Copy every line of the material precisely.
══════════════════════════════
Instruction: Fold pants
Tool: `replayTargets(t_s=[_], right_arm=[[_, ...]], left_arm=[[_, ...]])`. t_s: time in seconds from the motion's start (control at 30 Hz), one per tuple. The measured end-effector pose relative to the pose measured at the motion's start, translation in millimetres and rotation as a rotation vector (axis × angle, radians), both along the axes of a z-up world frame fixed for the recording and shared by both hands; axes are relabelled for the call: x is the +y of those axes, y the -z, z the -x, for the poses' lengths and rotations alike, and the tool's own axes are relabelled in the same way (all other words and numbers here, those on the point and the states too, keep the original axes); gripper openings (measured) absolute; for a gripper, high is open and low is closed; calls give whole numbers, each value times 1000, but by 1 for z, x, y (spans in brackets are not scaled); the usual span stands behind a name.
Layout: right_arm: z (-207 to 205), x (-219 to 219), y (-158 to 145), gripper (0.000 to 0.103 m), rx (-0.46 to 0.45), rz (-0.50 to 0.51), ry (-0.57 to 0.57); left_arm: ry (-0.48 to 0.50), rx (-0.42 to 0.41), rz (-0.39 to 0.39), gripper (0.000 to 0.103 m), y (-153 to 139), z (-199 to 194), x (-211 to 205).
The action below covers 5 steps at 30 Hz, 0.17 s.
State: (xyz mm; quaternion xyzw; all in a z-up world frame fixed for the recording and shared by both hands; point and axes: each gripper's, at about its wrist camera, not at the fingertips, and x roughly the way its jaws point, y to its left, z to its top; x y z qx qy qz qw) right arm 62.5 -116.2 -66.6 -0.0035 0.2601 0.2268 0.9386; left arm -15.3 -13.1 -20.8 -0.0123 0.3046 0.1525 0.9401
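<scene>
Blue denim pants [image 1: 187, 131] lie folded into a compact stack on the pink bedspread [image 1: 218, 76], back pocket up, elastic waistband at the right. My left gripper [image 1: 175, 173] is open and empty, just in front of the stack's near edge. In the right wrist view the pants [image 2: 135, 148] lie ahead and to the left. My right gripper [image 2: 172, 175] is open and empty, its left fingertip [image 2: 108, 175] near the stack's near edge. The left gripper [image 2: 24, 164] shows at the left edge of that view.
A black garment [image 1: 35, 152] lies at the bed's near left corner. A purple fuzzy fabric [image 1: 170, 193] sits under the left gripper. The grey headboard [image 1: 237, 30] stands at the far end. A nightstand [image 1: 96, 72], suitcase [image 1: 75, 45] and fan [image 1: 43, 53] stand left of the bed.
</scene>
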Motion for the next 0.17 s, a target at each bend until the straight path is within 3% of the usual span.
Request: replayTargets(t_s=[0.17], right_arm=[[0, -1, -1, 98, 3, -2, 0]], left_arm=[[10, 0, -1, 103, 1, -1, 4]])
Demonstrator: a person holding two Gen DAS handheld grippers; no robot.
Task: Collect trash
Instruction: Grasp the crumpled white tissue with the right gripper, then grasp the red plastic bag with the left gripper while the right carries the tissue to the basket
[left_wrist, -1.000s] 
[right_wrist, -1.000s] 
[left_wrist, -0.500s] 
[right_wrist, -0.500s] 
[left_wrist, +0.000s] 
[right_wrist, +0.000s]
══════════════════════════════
# WORKED SOLUTION
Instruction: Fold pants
Tool: `replayTargets(t_s=[_], right_arm=[[_, ...]], left_arm=[[_, ...]])`. t_s: time in seconds from the motion's start (control at 30 Hz), one per tuple. The measured end-effector pose relative to the pose measured at the motion's start, translation in millimetres and rotation as a rotation vector (axis × angle, radians), both along the axes of a z-up world frame fixed for the recording and shared by both hands; axes are relabelled for the call: x is the +y of those axes, y the -z, z the -x, for the poses' lengths and rotations alike, and the tool's own axes are relabelled in the same way (all other words and numbers here, those on the point and the states too, keep the original axes); gripper openings (measured) absolute; for a gripper, high is open and low is closed; calls give whole numbers, each value times 1000, but by 1 for z, x, y (spans in brackets are not scaled); the usual span stands behind a name.
Layout: right_arm: z (-207 to 205), x (-219 to 219), y (-158 to 145), gripper (0.000 to 0.103 m), rx (-0.46 to 0.45), rz (-0.50 to 0.51), ry (-0.57 to 0.57); left_arm: ry (-0.48 to 0.50), rx (-0.42 to 0.41), rz (-0.39 to 0.39), gripper (0.000 to 0.103 m), y (-153 to 139), z (-199 to 194), x (-211 to 205).
The action below covers 5 steps at 30 Hz, 0.17 s.
State: (xyz mm; quaternion xyzw; all in a z-up world frame fixed for the recording and shared by both hands; point and axes: each gripper's, at about its wrist camera, not at the fingertips, and x roughly the way its jaws point, y to its left, z to its top; x y z qx qy qz qw) right arm 62.5 -116.2 -66.6 -0.0035 0.2601 0.2268 0.9386; left arm -15.3 -13.1 -20.8 -0.0123 0.3046 0.1525 0.9401
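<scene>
Blue denim pants [image 1: 187, 131] lie folded into a compact stack on the pink bedspread [image 1: 218, 76], back pocket up, elastic waistband at the right. My left gripper [image 1: 175, 173] is open and empty, just in front of the stack's near edge. In the right wrist view the pants [image 2: 135, 148] lie ahead and to the left. My right gripper [image 2: 172, 175] is open and empty, its left fingertip [image 2: 108, 175] near the stack's near edge. The left gripper [image 2: 24, 164] shows at the left edge of that view.
A black garment [image 1: 35, 152] lies at the bed's near left corner. A purple fuzzy fabric [image 1: 170, 193] sits under the left gripper. The grey headboard [image 1: 237, 30] stands at the far end. A nightstand [image 1: 96, 72], suitcase [image 1: 75, 45] and fan [image 1: 43, 53] stand left of the bed.
</scene>
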Motion for the next 0.17 s, a target at each bend until the straight path is within 3% of the usual span.
Request: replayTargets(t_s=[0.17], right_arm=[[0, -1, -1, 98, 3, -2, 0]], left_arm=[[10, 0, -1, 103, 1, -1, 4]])
Demonstrator: a person holding two Gen DAS handheld grippers; no robot.
Task: Collect trash
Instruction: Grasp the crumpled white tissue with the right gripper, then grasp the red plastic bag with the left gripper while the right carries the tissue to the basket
[left_wrist, -1.000s] 
[right_wrist, -1.000s] 
[left_wrist, -0.500s] 
[right_wrist, -0.500s] 
[left_wrist, +0.000s] 
[right_wrist, +0.000s]

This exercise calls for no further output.